__Your assignment__
Repeat the records below exactly as they appear.

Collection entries
[Start of Attachment]

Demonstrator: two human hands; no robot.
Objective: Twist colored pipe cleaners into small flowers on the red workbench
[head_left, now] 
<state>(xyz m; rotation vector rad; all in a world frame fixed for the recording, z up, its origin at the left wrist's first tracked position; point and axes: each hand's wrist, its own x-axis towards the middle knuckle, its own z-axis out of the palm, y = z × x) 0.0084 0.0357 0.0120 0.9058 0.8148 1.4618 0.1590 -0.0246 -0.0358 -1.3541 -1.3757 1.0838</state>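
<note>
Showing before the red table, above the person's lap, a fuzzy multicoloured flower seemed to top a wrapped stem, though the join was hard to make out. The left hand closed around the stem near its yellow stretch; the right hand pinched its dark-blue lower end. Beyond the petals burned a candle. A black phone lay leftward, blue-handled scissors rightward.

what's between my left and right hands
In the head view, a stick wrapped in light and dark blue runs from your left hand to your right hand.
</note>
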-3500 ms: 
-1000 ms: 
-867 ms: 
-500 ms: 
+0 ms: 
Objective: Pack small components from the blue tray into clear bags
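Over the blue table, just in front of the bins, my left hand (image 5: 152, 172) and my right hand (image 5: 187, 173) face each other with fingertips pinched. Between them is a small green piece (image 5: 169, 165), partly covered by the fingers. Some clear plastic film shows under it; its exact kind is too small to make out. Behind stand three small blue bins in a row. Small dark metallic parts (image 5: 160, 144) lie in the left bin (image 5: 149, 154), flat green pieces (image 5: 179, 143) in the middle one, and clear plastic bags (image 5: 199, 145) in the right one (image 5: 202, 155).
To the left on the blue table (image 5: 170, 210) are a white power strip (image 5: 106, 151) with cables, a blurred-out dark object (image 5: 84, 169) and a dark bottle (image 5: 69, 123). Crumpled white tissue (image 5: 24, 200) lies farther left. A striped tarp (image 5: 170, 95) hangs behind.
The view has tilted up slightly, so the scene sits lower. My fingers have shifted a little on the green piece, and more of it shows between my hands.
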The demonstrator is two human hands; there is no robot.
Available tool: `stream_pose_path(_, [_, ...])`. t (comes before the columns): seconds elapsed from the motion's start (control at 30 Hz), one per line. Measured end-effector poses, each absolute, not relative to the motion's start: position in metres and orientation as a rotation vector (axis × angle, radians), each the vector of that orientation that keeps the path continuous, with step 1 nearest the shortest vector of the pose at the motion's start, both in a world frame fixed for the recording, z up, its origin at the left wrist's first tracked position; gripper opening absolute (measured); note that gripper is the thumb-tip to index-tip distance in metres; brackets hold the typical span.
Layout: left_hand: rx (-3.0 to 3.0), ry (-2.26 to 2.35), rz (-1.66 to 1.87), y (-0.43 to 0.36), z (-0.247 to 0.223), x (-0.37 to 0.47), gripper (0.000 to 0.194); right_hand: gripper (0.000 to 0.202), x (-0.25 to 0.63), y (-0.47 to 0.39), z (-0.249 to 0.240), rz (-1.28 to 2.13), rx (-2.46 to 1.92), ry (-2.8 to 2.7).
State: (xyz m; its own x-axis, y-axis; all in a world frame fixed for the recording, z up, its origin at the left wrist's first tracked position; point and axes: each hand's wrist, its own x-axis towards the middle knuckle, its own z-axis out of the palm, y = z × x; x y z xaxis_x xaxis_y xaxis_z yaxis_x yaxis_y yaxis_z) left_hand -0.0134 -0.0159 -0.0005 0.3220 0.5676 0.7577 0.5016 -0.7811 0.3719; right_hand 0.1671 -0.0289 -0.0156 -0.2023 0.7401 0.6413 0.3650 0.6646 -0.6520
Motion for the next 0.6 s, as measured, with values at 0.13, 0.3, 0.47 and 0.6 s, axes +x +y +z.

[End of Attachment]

__Solution for this problem__
Demonstrator: two human hands; no robot.
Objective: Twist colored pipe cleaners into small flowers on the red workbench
[head_left, now] 
<state>(xyz m; rotation vector rad; all in a world frame fixed for the recording, z up, its origin at the left wrist's first tracked position; point and axes: each hand's wrist, its own x-axis towards the middle knuckle, its own z-axis out of the palm, y = z × x) 0.0084 0.0357 0.0120 0.9058 0.8148 1.4618 0.1590 -0.0246 -0.0358 -1.3541 -1.3757 1.0838</state>
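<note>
Showing before the red table, above the person's lap, a fuzzy multicoloured flower seemed to top a wrapped stem, though the join was hard to make out. The left hand closed around the stem near its yellow stretch; the right hand pinched its dark-blue lower end. Beyond the petals burned a candle. A black phone lay leftward, blue-handled scissors rightward.

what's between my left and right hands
In the head view, a stick wrapped in light and dark blue runs from your left hand to your right hand.
</note>
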-3500 ms: 
-1000 ms: 
-867 ms: 
-500 ms: 
+0 ms: 
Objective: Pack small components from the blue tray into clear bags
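Over the blue table, just in front of the bins, my left hand (image 5: 152, 172) and my right hand (image 5: 187, 173) face each other with fingertips pinched. Between them is a small green piece (image 5: 169, 165), partly covered by the fingers. Some clear plastic film shows under it; its exact kind is too small to make out. Behind stand three small blue bins in a row. Small dark metallic parts (image 5: 160, 144) lie in the left bin (image 5: 149, 154), flat green pieces (image 5: 179, 143) in the middle one, and clear plastic bags (image 5: 199, 145) in the right one (image 5: 202, 155).
To the left on the blue table (image 5: 170, 210) are a white power strip (image 5: 106, 151) with cables, a blurred-out dark object (image 5: 84, 169) and a dark bottle (image 5: 69, 123). Crumpled white tissue (image 5: 24, 200) lies farther left. A striped tarp (image 5: 170, 95) hangs behind.
The view has tilted up slightly, so the scene sits lower. My fingers have shifted a little on the green piece, and more of it shows between my hands.
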The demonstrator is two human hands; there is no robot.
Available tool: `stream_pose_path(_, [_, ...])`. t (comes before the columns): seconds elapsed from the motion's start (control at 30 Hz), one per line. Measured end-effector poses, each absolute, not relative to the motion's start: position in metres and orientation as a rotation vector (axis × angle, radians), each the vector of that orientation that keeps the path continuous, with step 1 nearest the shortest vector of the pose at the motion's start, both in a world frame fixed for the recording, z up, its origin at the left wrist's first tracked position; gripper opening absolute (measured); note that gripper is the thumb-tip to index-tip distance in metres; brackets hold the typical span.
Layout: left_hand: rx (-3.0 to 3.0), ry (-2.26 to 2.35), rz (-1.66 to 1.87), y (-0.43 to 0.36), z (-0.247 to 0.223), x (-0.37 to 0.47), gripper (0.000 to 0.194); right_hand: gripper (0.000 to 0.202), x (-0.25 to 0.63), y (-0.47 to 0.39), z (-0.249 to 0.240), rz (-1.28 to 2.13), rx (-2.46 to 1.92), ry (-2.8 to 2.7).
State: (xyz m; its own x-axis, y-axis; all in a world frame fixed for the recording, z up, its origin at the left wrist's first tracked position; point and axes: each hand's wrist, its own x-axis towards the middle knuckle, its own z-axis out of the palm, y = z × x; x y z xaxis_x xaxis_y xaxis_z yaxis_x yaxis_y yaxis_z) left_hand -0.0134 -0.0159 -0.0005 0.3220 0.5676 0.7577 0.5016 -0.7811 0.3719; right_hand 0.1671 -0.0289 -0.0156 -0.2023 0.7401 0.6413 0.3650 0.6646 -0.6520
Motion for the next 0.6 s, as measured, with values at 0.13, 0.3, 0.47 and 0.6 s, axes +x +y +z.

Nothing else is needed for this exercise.